● Problem to solve: Please transcribe the data that follows exactly as given, leaving out every picture.

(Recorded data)
---*---

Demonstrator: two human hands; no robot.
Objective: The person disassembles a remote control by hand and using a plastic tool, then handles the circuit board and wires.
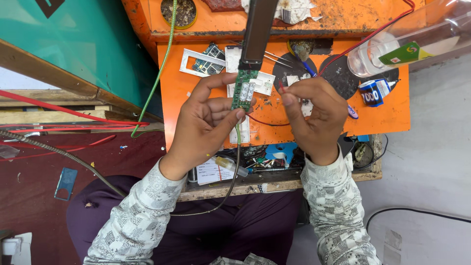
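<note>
The left hand [206, 122] has its grip clamped on a narrow green circuit board [244, 89], thumb tip pressed at the board's lower end and forefinger arched over its left edge. The board stands upright in the air above the orange bench [382, 120], and its upper end meets a long dark bar-shaped casing [259, 32] that runs up and out of view; whether board and casing are joined there I cannot tell.

Just to the right of the board, the right hand [314, 115] pinches its thumb and forefinger together on the end of a thin red wire [267, 122], which loops down and back below the board. The wire's tip sits near the board, not visibly on it, so I judge that the wire is not yet attached.

Behind the board on the bench lie a white plastic frame [189, 61] and a second small circuit board [210, 59]. Well to the right of the board are a clear plastic bottle [417, 41] and a blue-and-white roll of tape [374, 92].
</note>
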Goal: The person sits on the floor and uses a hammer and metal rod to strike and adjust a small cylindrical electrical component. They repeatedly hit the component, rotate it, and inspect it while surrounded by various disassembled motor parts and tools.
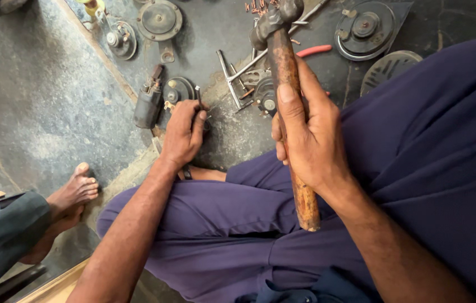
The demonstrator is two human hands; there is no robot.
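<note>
My right hand (308, 134) grips the wooden handle of a hammer (283, 62), raised with its dark metal head near the top of the view. My left hand (183, 132) is closed around a thin metal punch (198, 96), held upright against a small dark part on the floor that my fingers mostly hide. A round metal part (179, 90) lies just beyond that hand. My legs in dark blue trousers fill the lower right.
Several round horn-like discs (365, 28) lie on the dark floor, along with a black cylindrical motor (148, 104), red-handled pliers (313, 50) and a metal bracket (232, 76). Another person's bare foot (72, 193) rests at the left.
</note>
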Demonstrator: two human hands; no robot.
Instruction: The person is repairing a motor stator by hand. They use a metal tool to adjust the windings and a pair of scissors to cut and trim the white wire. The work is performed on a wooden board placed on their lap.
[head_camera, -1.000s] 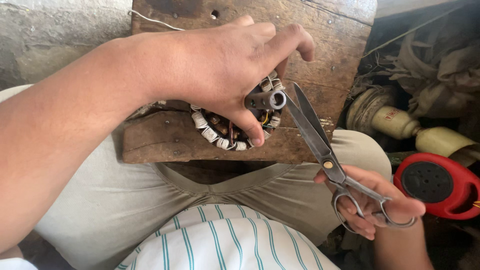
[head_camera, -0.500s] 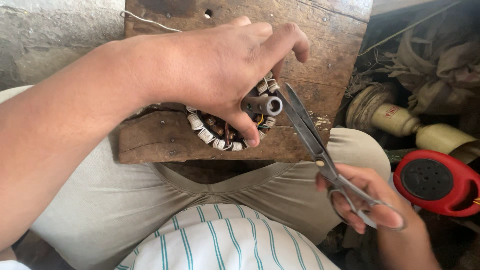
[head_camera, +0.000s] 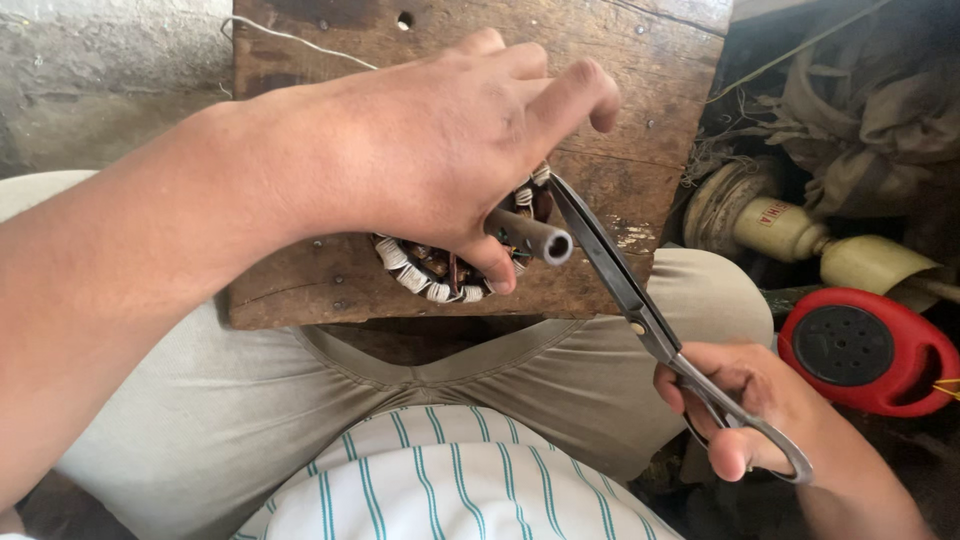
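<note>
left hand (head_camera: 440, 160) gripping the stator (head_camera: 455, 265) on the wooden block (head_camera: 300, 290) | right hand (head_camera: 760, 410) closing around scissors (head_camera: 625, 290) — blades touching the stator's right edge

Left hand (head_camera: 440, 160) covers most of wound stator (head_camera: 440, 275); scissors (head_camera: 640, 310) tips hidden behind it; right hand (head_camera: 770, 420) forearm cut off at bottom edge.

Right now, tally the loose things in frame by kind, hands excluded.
Wound motor stator: 1
Metal shaft: 1
Scissors: 1
Wooden block: 1
Red round casing: 1
Cream motor part: 1
Total: 6
</note>
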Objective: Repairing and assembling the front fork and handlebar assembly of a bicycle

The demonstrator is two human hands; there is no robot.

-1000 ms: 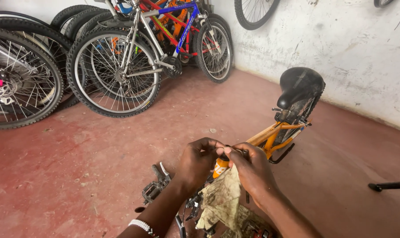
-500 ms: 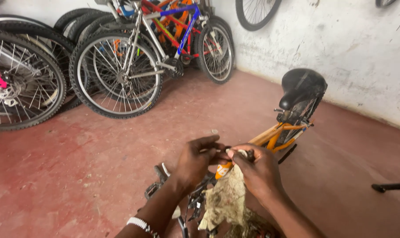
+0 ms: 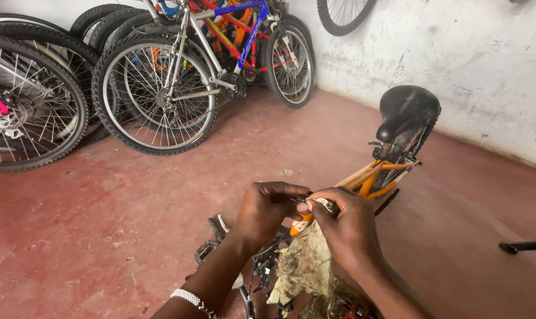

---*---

● Written response:
Demonstrator: two human hands; no robot.
Objective: The person disassembles a remote control by hand and using a plastic tool, then handles the circuit board and wires.
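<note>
The left hand [206, 122] has its grip clamped on a narrow green circuit board [244, 89], thumb tip pressed at the board's lower end and forefinger arched over its left edge. The board stands upright in the air above the orange bench [382, 120], and its upper end meets a long dark bar-shaped casing [259, 32] that runs up and out of view; whether board and casing are joined there I cannot tell.

Just to the right of the board, the right hand [314, 115] pinches its thumb and forefinger together on the end of a thin red wire [267, 122], which loops down and back below the board. The wire's tip sits near the board, not visibly on it, so I judge that the wire is not yet attached.

Behind the board on the bench lie a white plastic frame [189, 61] and a second small circuit board [210, 59]. Well to the right of the board are a clear plastic bottle [417, 41] and a blue-and-white roll of tape [374, 92].
</note>
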Goal: The person sits on the floor and uses a hammer and metal rod to strike and adjust a small cylindrical electrical component. They repeatedly hit the component, rotate it, and inspect it while surrounded by various disassembled motor parts and tools.
The demonstrator is two human hands; there is no robot.
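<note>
My right hand (308, 134) grips the wooden handle of a hammer (283, 62), raised with its dark metal head near the top of the view. My left hand (183, 132) is closed around a thin metal punch (198, 96), held upright against a small dark part on the floor that my fingers mostly hide. A round metal part (179, 90) lies just beyond that hand. My legs in dark blue trousers fill the lower right.
Several round horn-like discs (365, 28) lie on the dark floor, along with a black cylindrical motor (148, 104), red-handled pliers (313, 50) and a metal bracket (232, 76). Another person's bare foot (72, 193) rests at the left.
</note>
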Demonstrator: two human hands; no robot.
Instruction: The person is repairing a motor stator by hand. They use a metal tool to adjust the windings and a pair of scissors to cut and trim the white wire. The work is performed on a wooden board placed on their lap.
[head_camera, -1.000s] 
[head_camera, -0.500s] 
[head_camera, +0.000s] 
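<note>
left hand (head_camera: 440, 160) gripping the stator (head_camera: 455, 265) on the wooden block (head_camera: 300, 290) | right hand (head_camera: 760, 410) closing around scissors (head_camera: 625, 290) — blades touching the stator's right edge

Left hand (head_camera: 440, 160) covers most of wound stator (head_camera: 440, 275); scissors (head_camera: 640, 310) tips hidden behind it; right hand (head_camera: 770, 420) forearm cut off at bottom edge.

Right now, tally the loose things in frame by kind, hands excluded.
Wound motor stator: 1
Metal shaft: 1
Scissors: 1
Wooden block: 1
Red round casing: 1
Cream motor part: 1
Total: 6
</note>
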Objective: Repairing and assembling the front fork and handlebar assembly of a bicycle

The demonstrator is two human hands; there is no robot.

-1000 ms: 
-500 ms: 
+0 ms: 

That concludes the answer to this exercise.